Hat HipHop es wirklich geschafft sich gerade wieder gesund zu schrumpfen? Es gibt zumindest Anzeichen dafür, dass sich einige Veröffentlichungen nicht mehr nach einer kommerziellen Hitsingle richten oder gar die ganze Soundästhetik sich dem aktuellen Gleichschaltungsgelümmel anbiedert. Mos Def zeigte es letztes Jahre mit seinem Überalbum sehr auffallend, Nas findet zu nicht mehr geahnten Stärken zurück in dem er mit dem Reggaesoldat Nr.1 mutig kooperiert,
Jay-Z ist immer für ein paar kreative Stücke gut und momentan führt ja an Black Milk nichts vorbei. Aber auch die vermeidlich kleinen Künstler sind bei genauerem Hinhören groß. Wenn man von Rap spricht, muss man von New Jersey-MC El da Sensei sprechen. Wenige Mikrophonaktrobaten haben in der Szene eine so heftige Reputation wie das Veteran. Spricht man von ihm, ging es noch nie um große HipHop-Hymnen (House of Pain), epochale Alben (Jay-Z) oder innovative Werke (Company Flow, Neptunes). Bei El steht das Wort im Vordergrund. Sein Skillz sind auch 2010 immer noch die derbsten und spielen in einer eigenen Liga.
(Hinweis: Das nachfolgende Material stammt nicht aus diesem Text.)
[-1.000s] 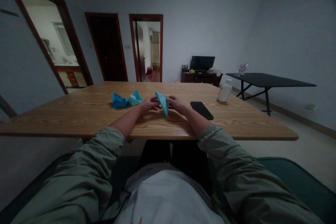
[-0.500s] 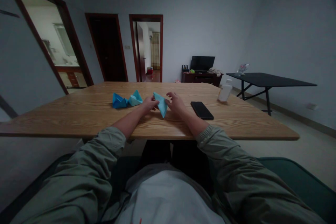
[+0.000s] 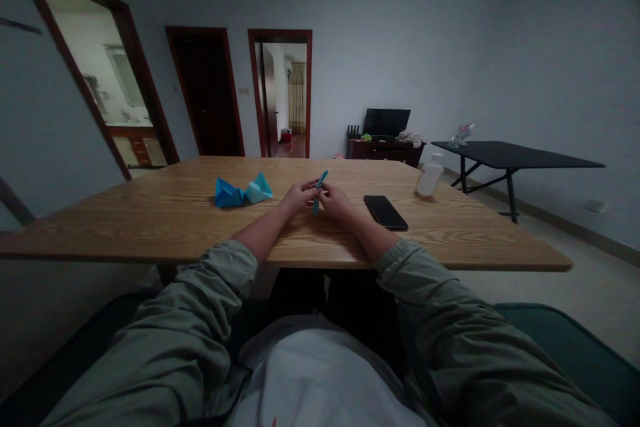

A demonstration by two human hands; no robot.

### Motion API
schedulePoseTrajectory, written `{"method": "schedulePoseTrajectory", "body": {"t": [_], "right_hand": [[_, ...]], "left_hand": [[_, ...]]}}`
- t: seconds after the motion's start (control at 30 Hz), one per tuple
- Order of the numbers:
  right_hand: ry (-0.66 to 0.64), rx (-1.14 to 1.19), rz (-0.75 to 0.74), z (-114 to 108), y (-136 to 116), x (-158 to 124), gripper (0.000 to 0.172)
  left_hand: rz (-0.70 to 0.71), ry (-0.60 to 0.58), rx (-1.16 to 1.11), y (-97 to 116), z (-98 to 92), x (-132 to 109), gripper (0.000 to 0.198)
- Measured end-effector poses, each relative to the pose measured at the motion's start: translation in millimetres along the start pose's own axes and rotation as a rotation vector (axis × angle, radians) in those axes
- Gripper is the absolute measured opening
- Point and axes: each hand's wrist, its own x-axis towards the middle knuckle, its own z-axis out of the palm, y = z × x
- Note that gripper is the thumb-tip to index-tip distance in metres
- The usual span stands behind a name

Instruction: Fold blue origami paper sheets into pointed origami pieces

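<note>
A folded blue paper piece (image 3: 318, 188) stands edge-on above the wooden table (image 3: 150, 220), so it looks like a thin strip. My left hand (image 3: 298, 197) pinches it from the left and my right hand (image 3: 334, 201) pinches it from the right, fingers closed on the paper. Two finished folded paper shapes lie to the left: a darker blue one (image 3: 227, 193) and a lighter teal one (image 3: 259, 189), touching each other.
A black phone (image 3: 385, 211) lies flat just right of my right hand. A small white bottle (image 3: 429, 175) stands farther right near the table's back edge. A black side table (image 3: 515, 155) and a TV stand (image 3: 384, 145) are behind.
The blue paper has turned from showing its broad face to edge-on, and both hands have drawn closer together around it.
</note>
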Motion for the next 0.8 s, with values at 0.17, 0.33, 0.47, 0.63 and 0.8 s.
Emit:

Schon bei den ersten Tönen seines neuen Album „Nu World“ gibt er die Marschrichtung vor, für die ihn seine Fans seit fast 20 Jahren lieben. El ist und bleibt ein Kind des ungeschminkten Hardcore. Auf den ersten Blick verwunderlich erscheint, dass er ein Kooperationsalbum veröffentlicht, dass er komplett mit und in Polen aufgenommen hat. Das Ostblockland ist mehr für seinen Krauteintopf, sein mit dem Flugzeug abgestürztes Staatsoberhaupt und für den Büffelgraswodka bekannt, als für dicke Beats. Pustekuchen! Little & P. Poplawski sind das DJ & Produktionsteam The Returners und schmieden musikalische Bomben die von der Machart und vom Style stark an die jene legendären Beats von DJ Babu (Dilated Peoples) und DJ Revolution erinnern. Im tiefsten Osten Europas ist mit „GT2: NuWorld“ ein Album entstanden, dass dem Ende 1990er Boom Bap der Hardcore-Liga zwischen der Boot Camp Clikk, KRS1 und Freddie Foxx in nichts nachsteht. Für 90s-Babys, Nostalgie-Freunde und Anhänger des unverwaschenem Rap ist diese Scheibe ein Highlight, vielleicht sogar ein Must-Have. Mit der Unterstützung von Reks, John Robinson, Sean P., Labelmate und Masta Ace-Zögling Bekay, Female Mc Tiye Pheonix und Treach (Naughty by Nature) fehlt eigentlich an nix bei einem Werk das die Zielgruppe glücklich macht – mehr aber nicht.
Peter Hagen
Erscheint als Vinyl, CD und Download.